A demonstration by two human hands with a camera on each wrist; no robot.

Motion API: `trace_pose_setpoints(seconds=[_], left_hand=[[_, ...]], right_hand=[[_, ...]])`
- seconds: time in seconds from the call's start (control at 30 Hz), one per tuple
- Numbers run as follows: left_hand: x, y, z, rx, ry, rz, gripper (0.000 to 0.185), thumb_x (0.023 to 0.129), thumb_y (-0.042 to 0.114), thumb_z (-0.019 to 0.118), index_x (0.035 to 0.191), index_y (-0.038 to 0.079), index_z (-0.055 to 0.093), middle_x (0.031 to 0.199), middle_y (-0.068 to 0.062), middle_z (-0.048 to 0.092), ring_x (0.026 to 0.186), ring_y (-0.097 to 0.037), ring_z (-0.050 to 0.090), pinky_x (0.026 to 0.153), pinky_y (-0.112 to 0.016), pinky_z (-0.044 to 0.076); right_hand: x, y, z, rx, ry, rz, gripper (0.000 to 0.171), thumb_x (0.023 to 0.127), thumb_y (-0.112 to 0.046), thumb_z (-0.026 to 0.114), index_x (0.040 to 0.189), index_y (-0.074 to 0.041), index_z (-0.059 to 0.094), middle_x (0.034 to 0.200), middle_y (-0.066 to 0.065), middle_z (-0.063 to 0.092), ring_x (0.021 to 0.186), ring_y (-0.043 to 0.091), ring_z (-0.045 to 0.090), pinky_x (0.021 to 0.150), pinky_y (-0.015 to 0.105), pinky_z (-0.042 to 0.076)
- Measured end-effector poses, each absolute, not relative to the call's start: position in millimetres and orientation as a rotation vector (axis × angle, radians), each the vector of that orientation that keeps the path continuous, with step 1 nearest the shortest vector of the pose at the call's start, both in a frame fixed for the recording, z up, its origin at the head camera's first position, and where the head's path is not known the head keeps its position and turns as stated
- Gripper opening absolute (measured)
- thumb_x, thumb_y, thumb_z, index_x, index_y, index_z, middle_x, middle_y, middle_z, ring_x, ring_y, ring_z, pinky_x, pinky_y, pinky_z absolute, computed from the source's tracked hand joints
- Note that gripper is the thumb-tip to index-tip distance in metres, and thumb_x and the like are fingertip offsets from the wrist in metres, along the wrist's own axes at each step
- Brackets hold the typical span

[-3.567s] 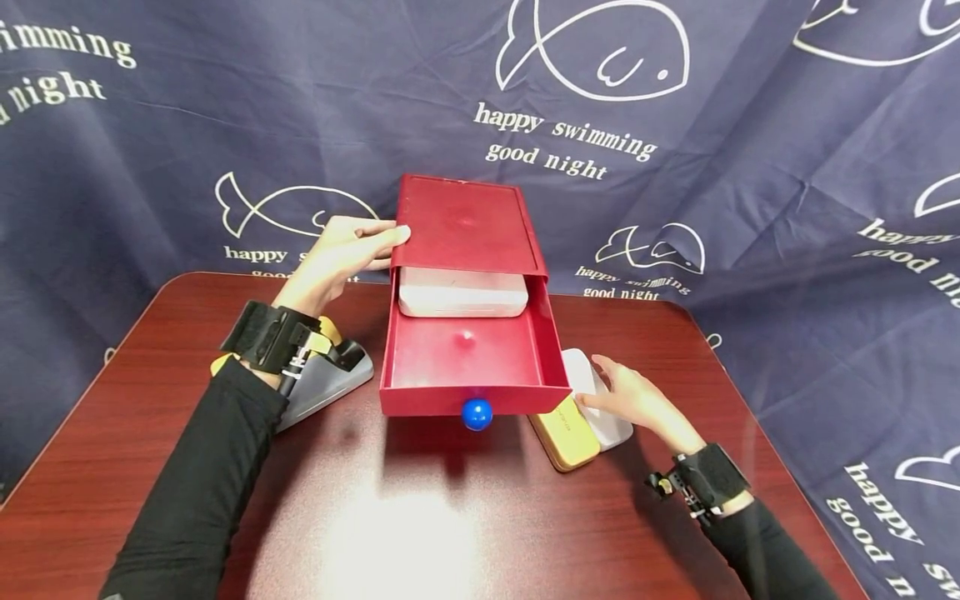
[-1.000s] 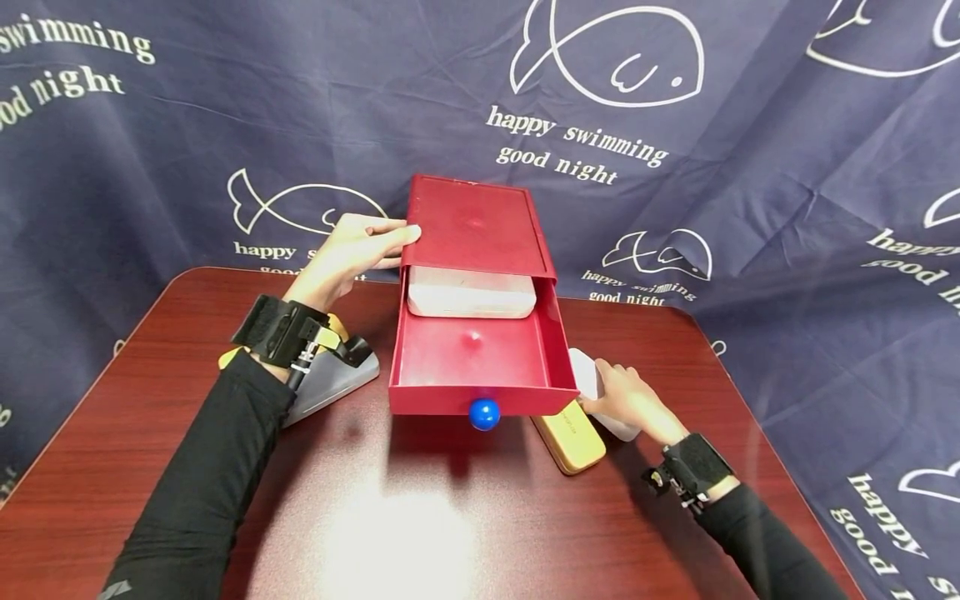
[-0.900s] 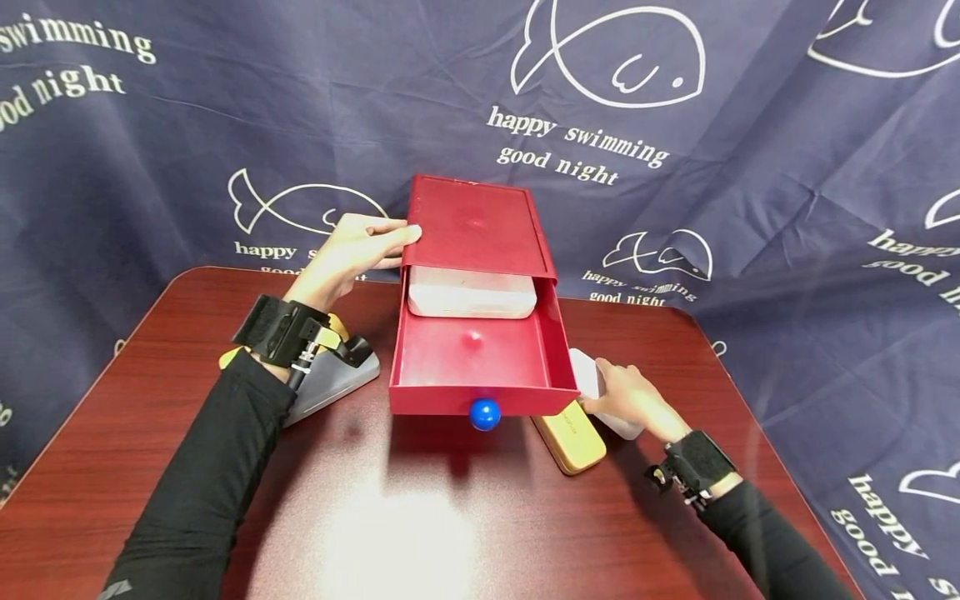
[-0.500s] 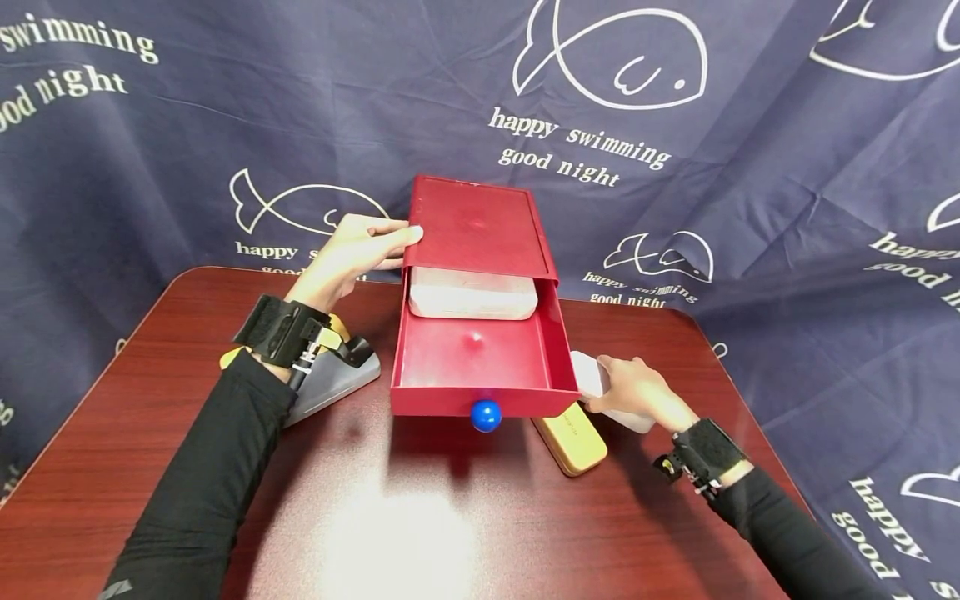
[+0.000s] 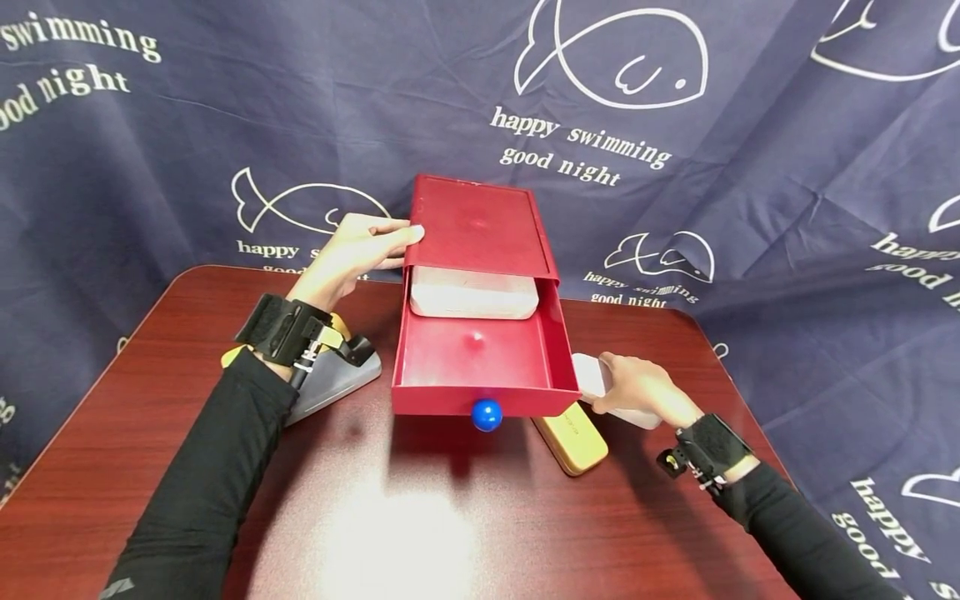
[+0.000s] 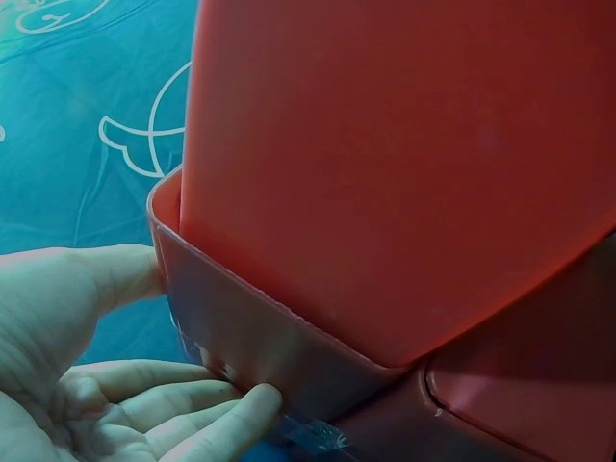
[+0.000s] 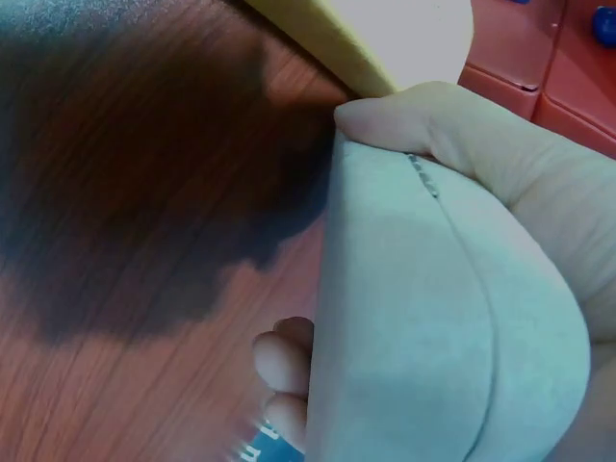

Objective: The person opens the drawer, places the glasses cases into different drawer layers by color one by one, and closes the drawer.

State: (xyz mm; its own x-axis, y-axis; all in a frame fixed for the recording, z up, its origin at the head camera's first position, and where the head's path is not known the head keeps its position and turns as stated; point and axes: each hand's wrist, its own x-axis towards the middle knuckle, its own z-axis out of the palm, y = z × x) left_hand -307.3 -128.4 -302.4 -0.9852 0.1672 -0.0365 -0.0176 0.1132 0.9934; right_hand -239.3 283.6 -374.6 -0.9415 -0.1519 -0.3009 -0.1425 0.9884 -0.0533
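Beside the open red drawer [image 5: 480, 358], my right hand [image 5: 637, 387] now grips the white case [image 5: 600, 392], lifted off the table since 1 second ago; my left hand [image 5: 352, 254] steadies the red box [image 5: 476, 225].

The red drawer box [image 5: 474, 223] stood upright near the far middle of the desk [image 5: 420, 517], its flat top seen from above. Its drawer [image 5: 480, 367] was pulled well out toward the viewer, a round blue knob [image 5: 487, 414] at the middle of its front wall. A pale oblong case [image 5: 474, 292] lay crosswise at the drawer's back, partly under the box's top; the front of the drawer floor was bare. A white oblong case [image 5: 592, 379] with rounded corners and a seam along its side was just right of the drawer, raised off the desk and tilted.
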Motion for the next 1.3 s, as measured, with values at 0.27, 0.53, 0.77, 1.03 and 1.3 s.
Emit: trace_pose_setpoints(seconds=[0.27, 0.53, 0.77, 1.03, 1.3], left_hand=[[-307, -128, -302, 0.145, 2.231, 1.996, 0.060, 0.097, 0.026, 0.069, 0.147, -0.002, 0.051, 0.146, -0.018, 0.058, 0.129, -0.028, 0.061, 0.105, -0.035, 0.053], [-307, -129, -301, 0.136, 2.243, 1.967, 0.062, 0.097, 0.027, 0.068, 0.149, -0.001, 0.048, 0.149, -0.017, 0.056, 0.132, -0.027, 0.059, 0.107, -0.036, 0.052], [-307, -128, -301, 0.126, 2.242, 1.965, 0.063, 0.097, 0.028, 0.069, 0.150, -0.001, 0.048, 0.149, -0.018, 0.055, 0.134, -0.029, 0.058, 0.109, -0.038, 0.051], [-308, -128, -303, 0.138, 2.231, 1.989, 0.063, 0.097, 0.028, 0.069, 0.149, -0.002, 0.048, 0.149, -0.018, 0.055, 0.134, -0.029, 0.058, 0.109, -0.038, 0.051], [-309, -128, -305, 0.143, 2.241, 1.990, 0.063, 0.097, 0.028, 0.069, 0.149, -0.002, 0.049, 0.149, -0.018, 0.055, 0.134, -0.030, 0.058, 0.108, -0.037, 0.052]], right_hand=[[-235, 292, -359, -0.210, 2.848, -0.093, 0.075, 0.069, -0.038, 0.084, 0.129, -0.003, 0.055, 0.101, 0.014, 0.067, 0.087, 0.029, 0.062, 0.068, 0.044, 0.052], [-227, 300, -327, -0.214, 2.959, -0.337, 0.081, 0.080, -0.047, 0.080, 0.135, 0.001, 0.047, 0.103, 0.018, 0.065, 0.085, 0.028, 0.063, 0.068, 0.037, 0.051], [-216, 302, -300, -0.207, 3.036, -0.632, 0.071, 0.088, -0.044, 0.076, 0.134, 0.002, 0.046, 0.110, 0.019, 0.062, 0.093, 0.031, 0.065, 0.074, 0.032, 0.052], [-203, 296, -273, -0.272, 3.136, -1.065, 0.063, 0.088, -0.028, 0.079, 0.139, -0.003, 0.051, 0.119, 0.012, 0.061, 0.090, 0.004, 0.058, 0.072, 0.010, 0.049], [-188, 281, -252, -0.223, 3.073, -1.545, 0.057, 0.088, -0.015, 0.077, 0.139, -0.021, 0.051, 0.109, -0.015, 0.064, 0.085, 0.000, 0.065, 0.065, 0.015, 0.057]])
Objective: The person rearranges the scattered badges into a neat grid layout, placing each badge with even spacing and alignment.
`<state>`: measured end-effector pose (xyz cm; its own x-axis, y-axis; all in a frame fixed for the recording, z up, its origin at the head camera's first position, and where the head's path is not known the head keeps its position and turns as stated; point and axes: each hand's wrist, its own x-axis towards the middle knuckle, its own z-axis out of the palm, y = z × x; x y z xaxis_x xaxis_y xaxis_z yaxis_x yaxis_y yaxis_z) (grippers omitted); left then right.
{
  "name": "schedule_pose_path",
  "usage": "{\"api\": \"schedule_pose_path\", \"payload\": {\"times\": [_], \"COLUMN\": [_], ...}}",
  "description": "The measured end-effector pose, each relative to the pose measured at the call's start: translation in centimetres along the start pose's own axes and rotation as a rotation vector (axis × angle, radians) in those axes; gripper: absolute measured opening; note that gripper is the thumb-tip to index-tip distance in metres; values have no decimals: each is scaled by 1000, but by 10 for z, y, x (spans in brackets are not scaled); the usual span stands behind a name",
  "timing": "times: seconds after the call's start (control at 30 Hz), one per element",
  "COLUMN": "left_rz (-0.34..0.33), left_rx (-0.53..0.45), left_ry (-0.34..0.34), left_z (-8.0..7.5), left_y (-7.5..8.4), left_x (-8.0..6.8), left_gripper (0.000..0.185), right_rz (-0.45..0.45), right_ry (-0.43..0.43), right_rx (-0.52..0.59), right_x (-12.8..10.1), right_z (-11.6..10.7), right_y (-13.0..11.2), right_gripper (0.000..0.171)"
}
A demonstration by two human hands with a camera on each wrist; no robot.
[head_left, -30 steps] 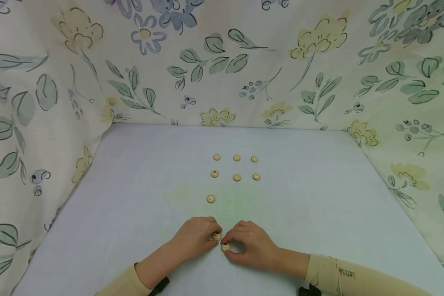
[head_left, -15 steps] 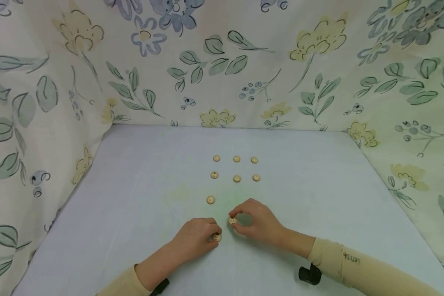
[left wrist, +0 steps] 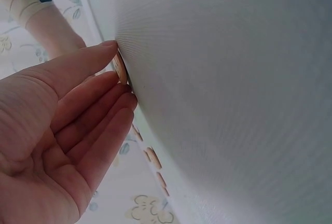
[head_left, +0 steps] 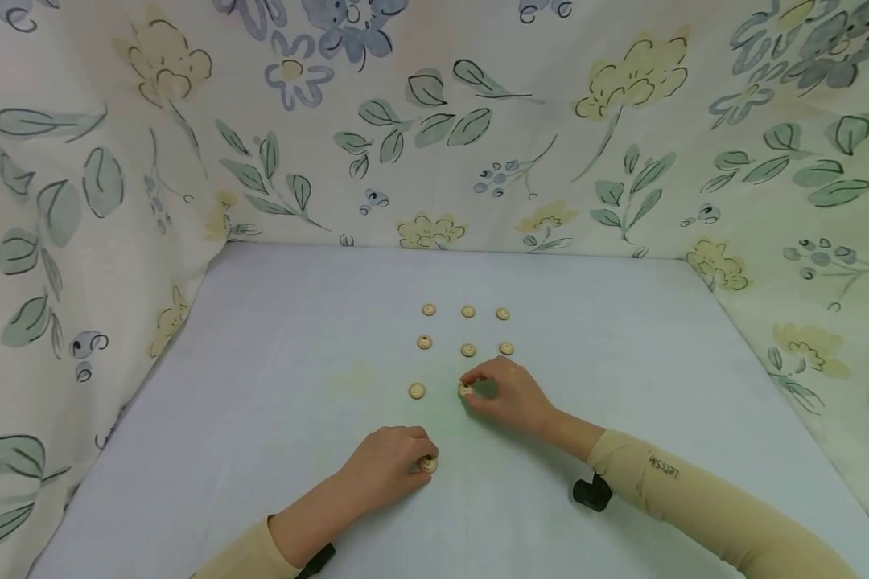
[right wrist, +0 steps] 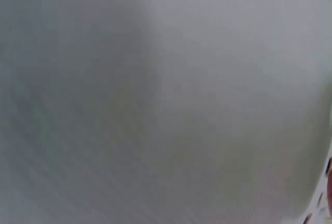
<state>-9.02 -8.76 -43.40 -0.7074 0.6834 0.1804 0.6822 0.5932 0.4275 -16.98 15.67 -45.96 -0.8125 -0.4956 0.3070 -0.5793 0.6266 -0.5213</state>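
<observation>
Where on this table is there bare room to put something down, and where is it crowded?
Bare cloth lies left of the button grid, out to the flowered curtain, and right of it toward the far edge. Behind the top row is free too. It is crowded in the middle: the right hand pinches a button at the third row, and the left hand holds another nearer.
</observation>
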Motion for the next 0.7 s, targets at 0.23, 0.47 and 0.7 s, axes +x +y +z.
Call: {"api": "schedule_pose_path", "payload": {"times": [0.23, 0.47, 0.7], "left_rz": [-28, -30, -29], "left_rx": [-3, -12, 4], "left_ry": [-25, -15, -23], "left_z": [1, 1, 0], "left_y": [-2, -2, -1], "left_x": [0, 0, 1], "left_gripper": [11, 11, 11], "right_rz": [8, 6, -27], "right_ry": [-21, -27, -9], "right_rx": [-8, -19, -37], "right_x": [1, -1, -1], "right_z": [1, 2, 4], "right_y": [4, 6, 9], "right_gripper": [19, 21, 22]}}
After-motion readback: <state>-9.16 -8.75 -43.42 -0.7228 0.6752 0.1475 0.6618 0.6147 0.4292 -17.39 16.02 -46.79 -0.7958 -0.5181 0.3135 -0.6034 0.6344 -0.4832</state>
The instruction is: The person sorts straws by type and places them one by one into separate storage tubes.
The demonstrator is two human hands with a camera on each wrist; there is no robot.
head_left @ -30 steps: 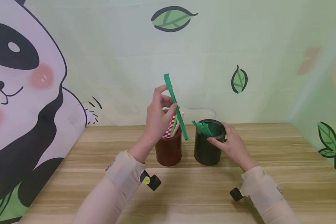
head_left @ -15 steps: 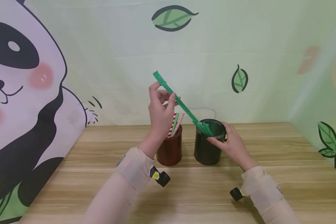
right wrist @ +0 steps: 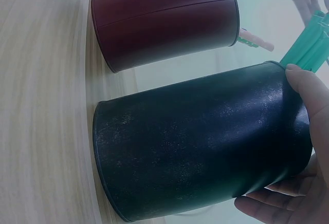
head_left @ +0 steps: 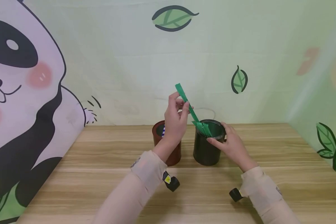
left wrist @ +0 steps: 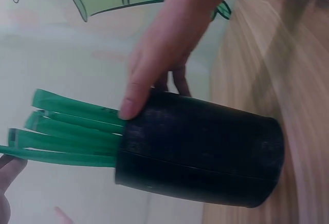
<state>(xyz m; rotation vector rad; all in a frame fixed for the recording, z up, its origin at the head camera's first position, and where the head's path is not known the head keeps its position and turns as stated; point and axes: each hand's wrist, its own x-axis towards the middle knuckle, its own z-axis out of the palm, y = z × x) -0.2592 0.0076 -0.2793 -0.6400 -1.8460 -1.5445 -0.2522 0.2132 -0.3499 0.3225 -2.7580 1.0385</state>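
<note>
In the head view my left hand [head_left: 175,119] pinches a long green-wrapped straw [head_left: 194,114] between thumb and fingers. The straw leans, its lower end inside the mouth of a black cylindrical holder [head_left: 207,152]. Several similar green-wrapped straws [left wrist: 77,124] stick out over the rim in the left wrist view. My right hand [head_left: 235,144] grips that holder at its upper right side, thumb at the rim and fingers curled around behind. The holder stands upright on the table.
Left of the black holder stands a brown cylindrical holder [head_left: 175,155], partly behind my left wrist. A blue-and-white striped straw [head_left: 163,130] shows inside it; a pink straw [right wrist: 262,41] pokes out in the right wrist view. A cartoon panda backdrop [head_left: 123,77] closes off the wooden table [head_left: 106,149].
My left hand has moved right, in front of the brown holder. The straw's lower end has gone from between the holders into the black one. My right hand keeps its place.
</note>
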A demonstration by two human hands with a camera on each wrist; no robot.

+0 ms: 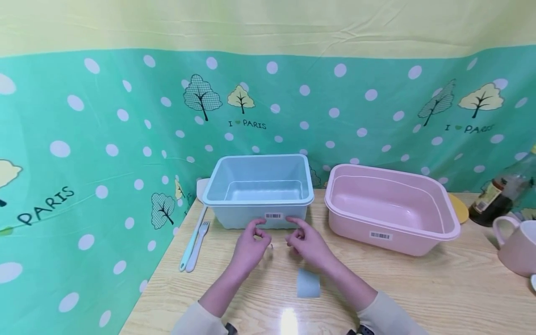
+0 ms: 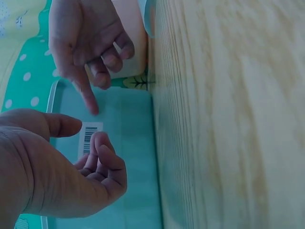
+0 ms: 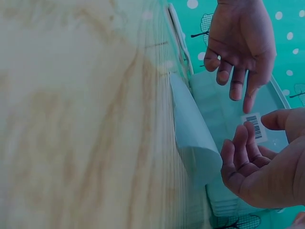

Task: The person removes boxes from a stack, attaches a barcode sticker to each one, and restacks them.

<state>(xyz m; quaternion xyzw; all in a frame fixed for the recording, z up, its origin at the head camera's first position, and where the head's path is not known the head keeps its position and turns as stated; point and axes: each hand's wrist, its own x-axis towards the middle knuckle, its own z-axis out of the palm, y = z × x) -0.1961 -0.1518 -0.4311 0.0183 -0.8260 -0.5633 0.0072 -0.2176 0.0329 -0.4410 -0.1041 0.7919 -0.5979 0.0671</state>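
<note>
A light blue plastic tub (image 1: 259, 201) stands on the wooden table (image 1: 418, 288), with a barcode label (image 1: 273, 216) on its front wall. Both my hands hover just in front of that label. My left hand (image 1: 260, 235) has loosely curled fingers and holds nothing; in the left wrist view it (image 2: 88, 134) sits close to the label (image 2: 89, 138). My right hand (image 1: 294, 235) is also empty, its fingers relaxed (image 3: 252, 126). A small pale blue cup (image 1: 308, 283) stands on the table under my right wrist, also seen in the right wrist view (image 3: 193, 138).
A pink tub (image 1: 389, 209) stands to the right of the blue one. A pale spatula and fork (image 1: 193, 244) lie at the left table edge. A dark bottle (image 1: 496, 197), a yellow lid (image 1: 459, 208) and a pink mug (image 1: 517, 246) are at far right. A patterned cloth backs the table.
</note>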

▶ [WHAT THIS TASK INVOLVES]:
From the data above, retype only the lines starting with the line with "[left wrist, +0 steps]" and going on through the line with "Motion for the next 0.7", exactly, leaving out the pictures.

▶ [RESPONSE]:
[left wrist, +0 steps] 
[head_left, +0 steps] 
[right wrist, +0 steps] 
<state>-9.02 -8.76 -43.40 -0.7074 0.6834 0.1804 0.6822 0.5932 0.4275 -16.98 15.67 -45.96 -0.8125 -0.4956 0.3070 -0.5793 0.6266 -0.5213</state>
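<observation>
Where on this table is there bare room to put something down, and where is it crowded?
Bare cloth lies left of the button grid, out to the flowered curtain, and right of it toward the far edge. Behind the top row is free too. It is crowded in the middle: the right hand pinches a button at the third row, and the left hand holds another nearer.
</observation>
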Motion for the next 0.7 s, targets at 0.23, 0.47 and 0.7 s, axes +x +y +z.

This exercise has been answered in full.